The terms that come up most. Defined the way we'd define them on a phone call - not the way the regulation reads.
APR
Annual Percentage Rate. The interest rate plus most fees, annualized - meant to be a more honest comparison number than the rate alone.
DTI
Debt-to-Income ratio. Your total monthly debt divided by your gross monthly income. Conventional loans typically max around 43–45%, with some flexibility above.
LTV
Loan-to-Value. The loan amount divided by the home's value. 80% LTV means a 20% down payment. Lower LTV usually means better pricing.
PMI
Private Mortgage Insurance. Required on conventional loans below 20% down. Cancels automatically at 78% LTV; requestable at 80%.
MIP
FHA's version of mortgage insurance. Upfront (1.75% financed) and monthly. Unlike PMI, it typically lasts the life of the FHA loan.
Escrow
Money the lender holds and pays out for property taxes and insurance on your behalf. Built into your monthly payment.
DSCR
Debt-Service Coverage Ratio.

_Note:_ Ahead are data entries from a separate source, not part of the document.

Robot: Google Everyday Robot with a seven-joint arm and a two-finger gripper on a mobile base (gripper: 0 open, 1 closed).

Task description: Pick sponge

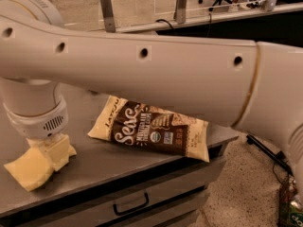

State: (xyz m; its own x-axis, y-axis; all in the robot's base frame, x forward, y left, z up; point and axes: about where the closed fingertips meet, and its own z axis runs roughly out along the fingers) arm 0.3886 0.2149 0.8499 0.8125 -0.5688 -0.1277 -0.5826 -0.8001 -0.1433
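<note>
The sponge [23, 170] is a pale yellow flat pad lying on the grey counter [109, 162] at the near left. My gripper [51, 154] hangs from the white wrist [35, 112] straight down onto the sponge's right end and touches it there. That end of the sponge is hidden under the gripper. My thick white arm [156, 74] crosses the whole view above the counter.
A cream-and-brown chip bag [151, 131] lies flat on the counter to the right of the gripper. The counter's front edge with a drawer handle [130, 205] runs below. A glass partition [142, 4] stands behind. The floor [246, 183] drops off at the right.
</note>
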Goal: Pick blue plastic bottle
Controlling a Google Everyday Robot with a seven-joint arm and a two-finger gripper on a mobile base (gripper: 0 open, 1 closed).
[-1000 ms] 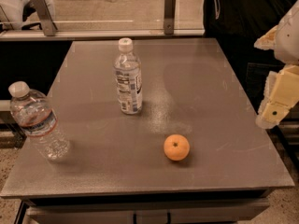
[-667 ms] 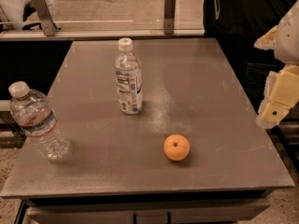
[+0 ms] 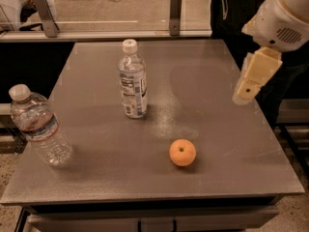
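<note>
The blue plastic bottle [image 3: 132,79] stands upright on the grey table [image 3: 207,129], left of the middle. It is slim and clear, with a white cap and a blue-and-white label. My gripper [image 3: 245,92] hangs above the table's right edge, well to the right of the bottle and at about its height. It is cream-coloured, points down, and holds nothing that I can see.
A wider clear bottle with a red-striped label [image 3: 39,127] stands near the table's front left edge. An orange [image 3: 182,152] lies in front, right of the middle. A glass partition with metal posts [image 3: 175,12] runs along the far edge.
My gripper has moved left and a little up, in over the table's right edge. The bottles and the orange have not moved.
</note>
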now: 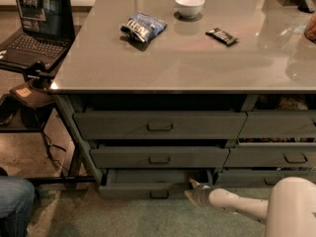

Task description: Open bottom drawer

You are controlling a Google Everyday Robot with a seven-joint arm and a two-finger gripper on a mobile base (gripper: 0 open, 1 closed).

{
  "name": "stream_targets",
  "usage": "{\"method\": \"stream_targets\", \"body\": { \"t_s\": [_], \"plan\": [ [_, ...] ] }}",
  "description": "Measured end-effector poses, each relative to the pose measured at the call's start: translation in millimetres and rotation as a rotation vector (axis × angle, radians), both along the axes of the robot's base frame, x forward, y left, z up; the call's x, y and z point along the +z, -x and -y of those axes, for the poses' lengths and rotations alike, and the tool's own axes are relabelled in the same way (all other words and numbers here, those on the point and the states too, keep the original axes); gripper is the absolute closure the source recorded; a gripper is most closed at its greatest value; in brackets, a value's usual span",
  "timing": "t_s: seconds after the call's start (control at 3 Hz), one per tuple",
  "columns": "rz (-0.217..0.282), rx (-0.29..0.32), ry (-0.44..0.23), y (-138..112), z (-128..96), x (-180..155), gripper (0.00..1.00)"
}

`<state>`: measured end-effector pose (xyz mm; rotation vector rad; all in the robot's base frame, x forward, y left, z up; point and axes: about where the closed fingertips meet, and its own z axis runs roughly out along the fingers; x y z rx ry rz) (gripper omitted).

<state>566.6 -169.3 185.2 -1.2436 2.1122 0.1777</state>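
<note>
The grey bench stood on green carpet, carrying a chip bag, a white bowl and a snack bar. Lowest in the bench's left stack, the bottom drawer sat part-way out, flat inside showing. The hand lay at its front's right end, probably to drag it outward; its spread could not be told. Carpet before the bench appeared to leave room for travel.

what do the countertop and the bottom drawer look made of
The countertop: smooth grey, glossy, mirrors the bowl; maybe laminate or polished stone. The bottom drawer: matte dark grey-green, likely painted metal or wood. The gripper sits at its right front corner.
</note>
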Motion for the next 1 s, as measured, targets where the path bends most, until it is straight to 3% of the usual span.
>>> {"method": "stream_targets", "body": {
  "t_s": [1.0],
  "plan": [
    [0.001, -0.003, -0.009, 18, 2, 6, 1.00]
  ]
}}
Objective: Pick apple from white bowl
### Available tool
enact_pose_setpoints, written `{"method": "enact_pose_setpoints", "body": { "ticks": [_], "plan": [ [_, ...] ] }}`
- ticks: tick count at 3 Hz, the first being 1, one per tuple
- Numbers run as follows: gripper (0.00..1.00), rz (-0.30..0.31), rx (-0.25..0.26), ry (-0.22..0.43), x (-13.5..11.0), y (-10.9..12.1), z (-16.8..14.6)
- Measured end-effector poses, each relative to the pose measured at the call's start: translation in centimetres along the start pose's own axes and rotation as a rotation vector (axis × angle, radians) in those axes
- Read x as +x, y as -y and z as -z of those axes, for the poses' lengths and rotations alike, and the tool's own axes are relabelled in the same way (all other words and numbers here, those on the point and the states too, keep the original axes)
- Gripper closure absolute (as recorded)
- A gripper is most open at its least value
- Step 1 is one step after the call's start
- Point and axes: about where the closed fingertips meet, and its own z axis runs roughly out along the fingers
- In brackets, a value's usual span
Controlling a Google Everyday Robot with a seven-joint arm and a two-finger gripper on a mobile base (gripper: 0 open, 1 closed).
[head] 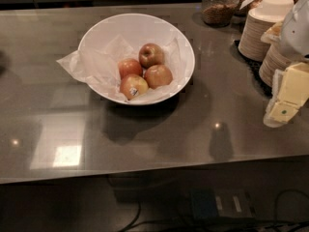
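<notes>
A large white bowl (96, 33) lined with crinkled white paper stands on the grey counter, left of centre. Several red-yellow apples lie in it: one at the back (151, 55), one at the left (130, 67), one at the right (158, 76), and one at the front (133, 86) with a sticker. My gripper (288, 94) is at the right edge of the view, with yellowish pads, above the counter and well to the right of the bowl. It holds nothing that I can see.
Stacks of beige disposable bowls (260, 30) stand at the back right on a dark mat. A glass jar (219, 6) of grains stands behind them. The counter's front edge (145, 170) runs across the lower part of the view, with cables below.
</notes>
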Motion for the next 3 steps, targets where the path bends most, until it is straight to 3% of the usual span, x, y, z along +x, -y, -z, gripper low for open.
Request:
{"method": "enact_pose_setpoints", "body": {
  "ticks": [2, 3],
  "plan": [
    [0.00, 0.023, 0.049, 0.033, -1.9, 0.6, 0.4],
    [0.00, 0.048, 0.085, 0.097, -4.2, 1.3, 0.8]
  ]
}}
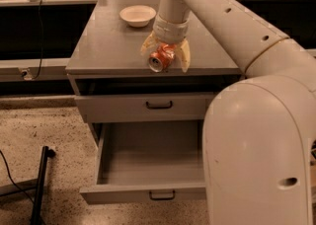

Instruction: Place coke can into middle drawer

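Grey cabinet top (103,46), cream bowl (138,15), tool (166,59) spread around coke can (159,61), speckled floor (44,125)

No words or numbers can be read. The can's (161,59) marks are too small to read. The gripper (166,54) is over it, near the worktop's (108,46) front edge.

Glossy metal coke can (161,59) (between jaws)

You'll find the coke can (161,59) lying on the bench (106,46) near its front edge, between the spread fingers of the pincer (166,52). The bowl (138,15) sits behind it, leftward. Below, the middle drawer (143,192) stands pulled out under a closed drawer (123,106).
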Controlling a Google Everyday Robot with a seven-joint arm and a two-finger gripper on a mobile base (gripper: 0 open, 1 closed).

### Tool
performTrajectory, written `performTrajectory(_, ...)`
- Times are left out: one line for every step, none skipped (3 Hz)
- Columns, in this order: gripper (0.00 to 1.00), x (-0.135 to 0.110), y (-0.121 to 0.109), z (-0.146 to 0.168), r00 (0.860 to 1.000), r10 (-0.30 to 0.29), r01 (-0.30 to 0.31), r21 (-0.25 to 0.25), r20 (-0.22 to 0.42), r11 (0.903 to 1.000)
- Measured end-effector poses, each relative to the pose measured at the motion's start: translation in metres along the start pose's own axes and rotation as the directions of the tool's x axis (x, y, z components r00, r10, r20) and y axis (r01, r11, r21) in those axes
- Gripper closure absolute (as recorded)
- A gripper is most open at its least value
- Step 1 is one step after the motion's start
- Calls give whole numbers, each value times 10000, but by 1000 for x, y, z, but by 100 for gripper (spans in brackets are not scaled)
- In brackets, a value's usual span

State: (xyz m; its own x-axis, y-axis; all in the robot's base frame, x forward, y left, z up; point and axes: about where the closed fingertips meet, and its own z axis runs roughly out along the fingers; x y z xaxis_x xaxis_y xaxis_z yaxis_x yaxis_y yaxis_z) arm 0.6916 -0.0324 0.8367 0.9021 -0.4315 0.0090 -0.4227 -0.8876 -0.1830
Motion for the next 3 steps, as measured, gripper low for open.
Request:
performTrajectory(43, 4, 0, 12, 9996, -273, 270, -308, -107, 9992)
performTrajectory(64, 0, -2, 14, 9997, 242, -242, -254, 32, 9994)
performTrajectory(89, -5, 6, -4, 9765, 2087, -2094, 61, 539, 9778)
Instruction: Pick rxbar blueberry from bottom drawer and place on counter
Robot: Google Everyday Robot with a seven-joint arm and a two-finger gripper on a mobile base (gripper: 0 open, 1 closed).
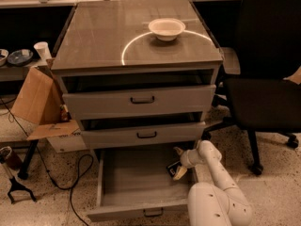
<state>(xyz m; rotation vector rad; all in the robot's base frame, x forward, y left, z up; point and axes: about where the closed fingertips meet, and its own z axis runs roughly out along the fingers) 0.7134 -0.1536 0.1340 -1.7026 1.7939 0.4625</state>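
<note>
Partly hidden behind the gripper (179, 162), low right of centre inside the bottom drawer (131, 178): the rxbar blueberry (172, 168), label too small to read. Tucked out of sight under the middle drawer (146, 134): the bottom drawer's rear. Cut off at the lower edge: the arm (218, 192). Cropped at the right edge: the black chair (268, 93).

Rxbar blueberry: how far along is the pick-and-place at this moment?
Done: the bottom drawer is pulled open. In hand: the gripper is down inside it near the right wall, at the rxbar blueberry, which is not yet lifted out; a firm grasp cannot be confirmed. Left: lift the bar out and set it on the counter, where a white bowl sits.
</note>
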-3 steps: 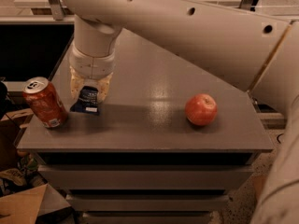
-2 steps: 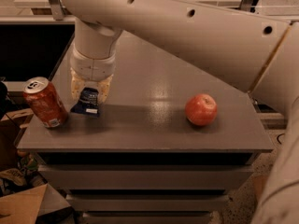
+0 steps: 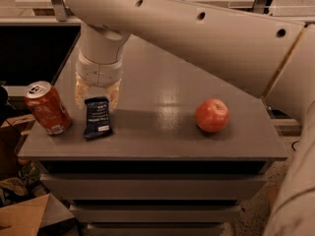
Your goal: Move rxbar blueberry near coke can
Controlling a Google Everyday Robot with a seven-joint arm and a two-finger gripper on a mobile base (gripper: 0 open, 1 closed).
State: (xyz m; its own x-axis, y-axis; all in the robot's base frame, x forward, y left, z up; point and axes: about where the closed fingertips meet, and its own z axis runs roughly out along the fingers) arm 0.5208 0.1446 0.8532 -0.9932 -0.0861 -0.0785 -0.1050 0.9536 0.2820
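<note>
The flat, crinkled navy-blue foil snack bar (image 3: 97,117) lies on the smooth grey tabletop (image 3: 157,136) near its front-left corner. It sits just beside the red cylindrical metal soda can (image 3: 47,108) without touching it. The pale two-finger hand (image 3: 97,95) hangs just behind the bar, fingers spread, released. The wrapper's print is unreadable. A round, glossy red apple (image 3: 211,115) sits well apart toward the front-right corner, with bare tabletop between.
</note>
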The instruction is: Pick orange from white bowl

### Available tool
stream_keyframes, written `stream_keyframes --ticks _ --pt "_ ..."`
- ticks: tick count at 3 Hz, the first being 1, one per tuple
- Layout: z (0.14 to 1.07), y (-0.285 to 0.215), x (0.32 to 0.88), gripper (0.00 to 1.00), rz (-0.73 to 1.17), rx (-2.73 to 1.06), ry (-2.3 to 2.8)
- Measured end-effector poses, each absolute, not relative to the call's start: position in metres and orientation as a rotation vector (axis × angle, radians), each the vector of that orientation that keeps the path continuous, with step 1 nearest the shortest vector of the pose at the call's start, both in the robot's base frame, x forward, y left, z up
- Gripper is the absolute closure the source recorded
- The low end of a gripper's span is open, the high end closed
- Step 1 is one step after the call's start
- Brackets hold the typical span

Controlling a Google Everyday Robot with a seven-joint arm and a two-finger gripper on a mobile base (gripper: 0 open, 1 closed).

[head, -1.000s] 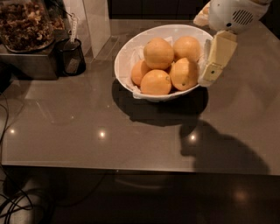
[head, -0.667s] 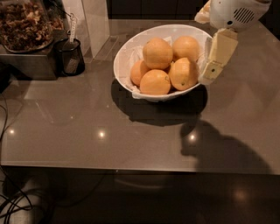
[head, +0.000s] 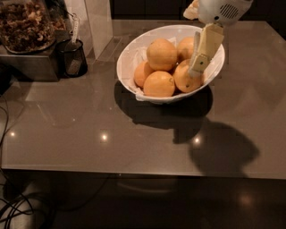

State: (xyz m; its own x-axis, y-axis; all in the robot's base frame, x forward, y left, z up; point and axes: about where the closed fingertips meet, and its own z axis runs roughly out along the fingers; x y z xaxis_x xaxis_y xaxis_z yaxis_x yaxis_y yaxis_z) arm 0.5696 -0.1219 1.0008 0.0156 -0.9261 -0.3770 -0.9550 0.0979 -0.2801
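The orange, the biggest of the five, sits on top of the heap in the white bowl, a little left of the bowl's middle, and nothing has hold of it yet.

The gripper hangs below its white wrist housing at the top right, and it has just come in. A second ago it was out over the bowl's right rim. Now it reaches inside, slanting down and to the left across the smaller orange on the right of the heap, touching it or very near it. From where I stand I cannot tell how wide it is open. It carries nothing, since all five fruits lie where they were.

To my eye the approach has begun but the grasp has not. The big orange is further left and higher, beyond that right-hand neighbour, so the gripper has more ground to cover. If it closes here, I would expect it to take the wrong fruit or push the heap about.

The bowl itself has not shifted on the grey table, and its shadow spreads in front of it. Well off to the left stand the black mesh cup and a jar of something dark, both out of the way.
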Motion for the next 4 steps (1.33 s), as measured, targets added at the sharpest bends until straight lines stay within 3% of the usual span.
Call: stream_keyframes --ticks 1,4 --pt "1.001 -0.093 0.596 0.0 0.129 -1.896 1.834" --pt "0.986 -0.075 0.616 0.0 0.232 -1.857 1.808"
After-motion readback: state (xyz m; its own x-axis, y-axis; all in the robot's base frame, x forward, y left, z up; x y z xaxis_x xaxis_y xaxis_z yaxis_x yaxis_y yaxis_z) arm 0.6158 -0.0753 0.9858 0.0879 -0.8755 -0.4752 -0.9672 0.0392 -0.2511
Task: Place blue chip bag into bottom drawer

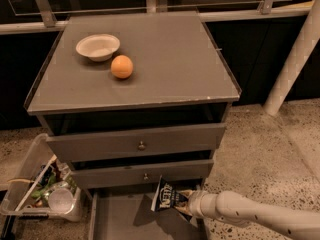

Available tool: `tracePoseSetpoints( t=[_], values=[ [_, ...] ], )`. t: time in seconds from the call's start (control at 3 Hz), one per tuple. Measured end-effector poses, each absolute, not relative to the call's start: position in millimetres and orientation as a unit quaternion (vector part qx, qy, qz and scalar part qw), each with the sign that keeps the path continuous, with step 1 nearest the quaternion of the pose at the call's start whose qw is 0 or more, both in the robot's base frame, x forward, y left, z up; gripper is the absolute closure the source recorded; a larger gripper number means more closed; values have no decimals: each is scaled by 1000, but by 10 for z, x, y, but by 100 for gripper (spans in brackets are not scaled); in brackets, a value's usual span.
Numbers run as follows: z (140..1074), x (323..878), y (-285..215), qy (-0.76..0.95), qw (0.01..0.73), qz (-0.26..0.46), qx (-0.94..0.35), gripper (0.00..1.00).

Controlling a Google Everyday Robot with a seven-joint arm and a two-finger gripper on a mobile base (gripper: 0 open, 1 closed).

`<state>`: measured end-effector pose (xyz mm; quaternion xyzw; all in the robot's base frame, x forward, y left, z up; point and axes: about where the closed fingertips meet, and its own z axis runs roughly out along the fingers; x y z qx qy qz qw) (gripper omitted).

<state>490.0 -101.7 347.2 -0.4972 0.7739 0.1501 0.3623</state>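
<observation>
Blue chip bag [165, 198] held over the open bottom drawer [127, 220]
The gripper [183, 204], fingers seemingly clamped on the bag's edge, should lower it clear of the drawer's front wall before letting go

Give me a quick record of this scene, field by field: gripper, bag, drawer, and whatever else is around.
gripper: gripper low right, over the open drawer, shut on the blue chip bag
blue chip bag: held above the drawer, not yet lying on its floor
bottom drawer: pulled open
cabinet top: white bowl and orange, side by side
floor, left: clear plastic bin of clutter
</observation>
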Motion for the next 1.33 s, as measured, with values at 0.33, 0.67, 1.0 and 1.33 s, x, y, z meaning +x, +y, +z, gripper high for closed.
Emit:
tracePoseSetpoints(
  t=[0.33, 0.67, 1.0, 1.33],
  values=[
    [3121, 5027, -1108, 786, 360, 172, -472, 100],
    [3122, 5025, -1106, 786, 360, 173, -472, 100],
    [2961, 5038, -978, 781, 353, 159, -489, 100],
    [2603, 5060, -851, 777, 338, 136, -514, 100]
  ],
)
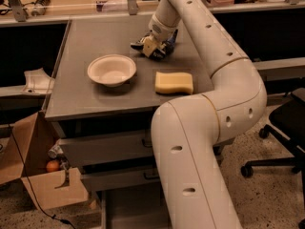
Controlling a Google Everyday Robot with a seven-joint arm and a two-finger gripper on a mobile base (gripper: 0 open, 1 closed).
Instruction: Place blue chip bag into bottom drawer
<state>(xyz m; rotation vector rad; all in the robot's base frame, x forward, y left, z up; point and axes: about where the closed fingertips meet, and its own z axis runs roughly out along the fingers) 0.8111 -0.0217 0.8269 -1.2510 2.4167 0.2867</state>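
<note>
Hand down on blue chip bag at table rear; grip state cannot be told; bottom drawer pulled out.

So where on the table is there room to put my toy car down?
Back left of the table, behind the white bowl, is bare; so is the front left corner. It's crowded at the back middle, where the gripper sits at the blue chip bag, with the yellow sponge just in front.
</note>
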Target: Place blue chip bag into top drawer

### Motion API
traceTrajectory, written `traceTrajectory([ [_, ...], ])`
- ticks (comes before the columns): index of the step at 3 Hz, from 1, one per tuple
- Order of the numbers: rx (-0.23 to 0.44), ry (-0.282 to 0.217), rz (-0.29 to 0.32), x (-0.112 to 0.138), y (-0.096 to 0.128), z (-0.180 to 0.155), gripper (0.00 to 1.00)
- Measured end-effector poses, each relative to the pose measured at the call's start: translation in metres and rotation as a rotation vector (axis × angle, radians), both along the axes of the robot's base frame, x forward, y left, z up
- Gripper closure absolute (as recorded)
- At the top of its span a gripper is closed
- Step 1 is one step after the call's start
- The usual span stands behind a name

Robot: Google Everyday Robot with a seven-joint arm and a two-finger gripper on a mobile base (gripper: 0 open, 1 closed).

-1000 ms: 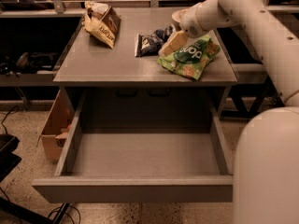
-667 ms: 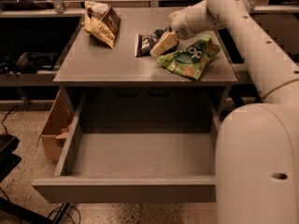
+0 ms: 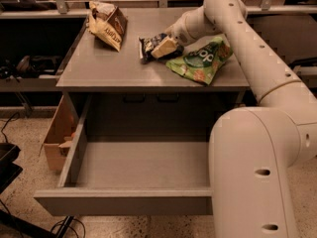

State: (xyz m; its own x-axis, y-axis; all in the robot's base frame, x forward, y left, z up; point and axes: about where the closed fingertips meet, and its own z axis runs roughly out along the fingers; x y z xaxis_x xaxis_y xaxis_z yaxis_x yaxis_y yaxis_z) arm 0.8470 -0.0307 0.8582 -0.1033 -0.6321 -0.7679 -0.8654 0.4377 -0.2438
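The blue chip bag (image 3: 150,44) lies crumpled on the grey cabinet top (image 3: 114,63), near its middle back. My gripper (image 3: 164,46) reaches in from the right and sits right over the bag's right side, its pale fingers (image 3: 165,47) touching or covering part of the bag. The top drawer (image 3: 133,172) is pulled wide open below the cabinet top, and its inside is bare. My arm (image 3: 247,43) arcs from the lower right up over the cabinet.
A green chip bag (image 3: 200,61) lies just right of the gripper. A tan-and-brown bag (image 3: 107,25) lies at the back left of the top. A cardboard box (image 3: 58,135) stands on the floor left of the drawer. Cables and dark gear lie at the left.
My gripper has moved left, off the green bag and onto the blue chip bag. My arm's base now fills more of the right side. The bags have not moved.
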Motion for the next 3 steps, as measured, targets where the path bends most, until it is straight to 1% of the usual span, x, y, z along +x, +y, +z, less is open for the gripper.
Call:
traceTrajectory([
  [1, 0.003, -0.003, 0.005, 0.0, 0.007, 0.003, 0.63],
  [2, 0.041, -0.053, 0.072, -0.008, 0.022, 0.026, 0.87],
  [3, 0.063, -0.111, 0.178, -0.03, 0.038, 0.067, 1.0],
])
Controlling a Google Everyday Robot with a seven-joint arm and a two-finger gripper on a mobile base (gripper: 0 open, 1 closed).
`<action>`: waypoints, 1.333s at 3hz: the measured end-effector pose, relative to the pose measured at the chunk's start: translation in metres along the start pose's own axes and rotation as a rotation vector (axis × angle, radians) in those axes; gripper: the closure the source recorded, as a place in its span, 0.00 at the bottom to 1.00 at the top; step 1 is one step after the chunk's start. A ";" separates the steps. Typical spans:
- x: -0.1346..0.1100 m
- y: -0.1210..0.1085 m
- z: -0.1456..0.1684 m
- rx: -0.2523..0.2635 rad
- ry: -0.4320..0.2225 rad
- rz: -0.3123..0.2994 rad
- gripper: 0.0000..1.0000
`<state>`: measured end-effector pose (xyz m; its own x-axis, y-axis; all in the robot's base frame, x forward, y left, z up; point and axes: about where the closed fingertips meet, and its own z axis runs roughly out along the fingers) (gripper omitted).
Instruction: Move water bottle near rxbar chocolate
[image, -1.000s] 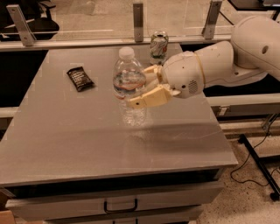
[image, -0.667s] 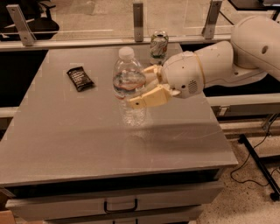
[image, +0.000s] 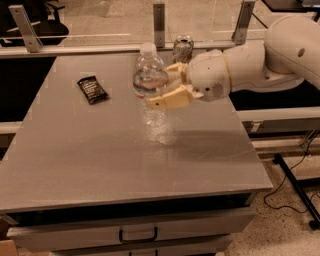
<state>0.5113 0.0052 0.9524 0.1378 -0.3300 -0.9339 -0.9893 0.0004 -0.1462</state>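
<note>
Camera view shows the gripper (image: 159, 86) reaching in from the right over the middle of the grey table (image: 100, 165), its two tan fingers (image: 170, 99) closed on either side of the water bottle (image: 149, 75) at about label height, one in front and one behind. The bottle stands upright in that grip, white cap up, near the table's centre. Its clear lower body runs down toward the tabletop, and I cannot tell whether the base rests on the surface or hangs just above it. The rxbar chocolate (image: 92, 90) lies flat to the left, well apart from the bottle, with bare tabletop between them. A soda can (image: 183, 49) stands at the back edge, just behind the gripper. By my reading the grasp is made and the carry is the step in hand. The next move calls for a steady leftward travel with the bottle kept upright, stopping just beside the bar without landing on it, then setting the base flat before the fingers part.
</note>
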 end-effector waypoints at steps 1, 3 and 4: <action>-0.005 -0.042 0.012 0.026 -0.034 -0.024 1.00; 0.003 -0.123 0.055 0.071 -0.071 0.001 1.00; 0.012 -0.154 0.081 0.091 -0.065 0.027 1.00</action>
<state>0.6690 0.0778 0.9367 0.1169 -0.2671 -0.9566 -0.9845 0.0954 -0.1469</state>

For investor loans: gross rent ÷ PITI. A 1.0 DSCR means the property breaks even. Most lenders want 1.0–1.25.
Pre-approval
A conditional commitment to lend based on verified income, assets, and credit. Stronger than a pre-qualification. What listing agents expect.
Cash-to-close
The total amount you need to bring to closing. Includes down payment, closing costs, prepaids, and escrow setup, minus any lender credits.
Points
Optional fees paid upfront to lower the rate. One point = 1% of the loan amount. The breakeven math matters more than the headline number.
Conforming
A loan that meets Fannie Mae / Freddie Mac standards (size limits, underwriting guidelines). Non-conforming loans (like jumbos) sit outside those rules.
Non-QM
Non-Qualified Mortgage. Loans that don't fit the standard "Qualified Mortgage" rules - typically because of alternative income documentation. Bank-statement and DSCR loans are Non-QM.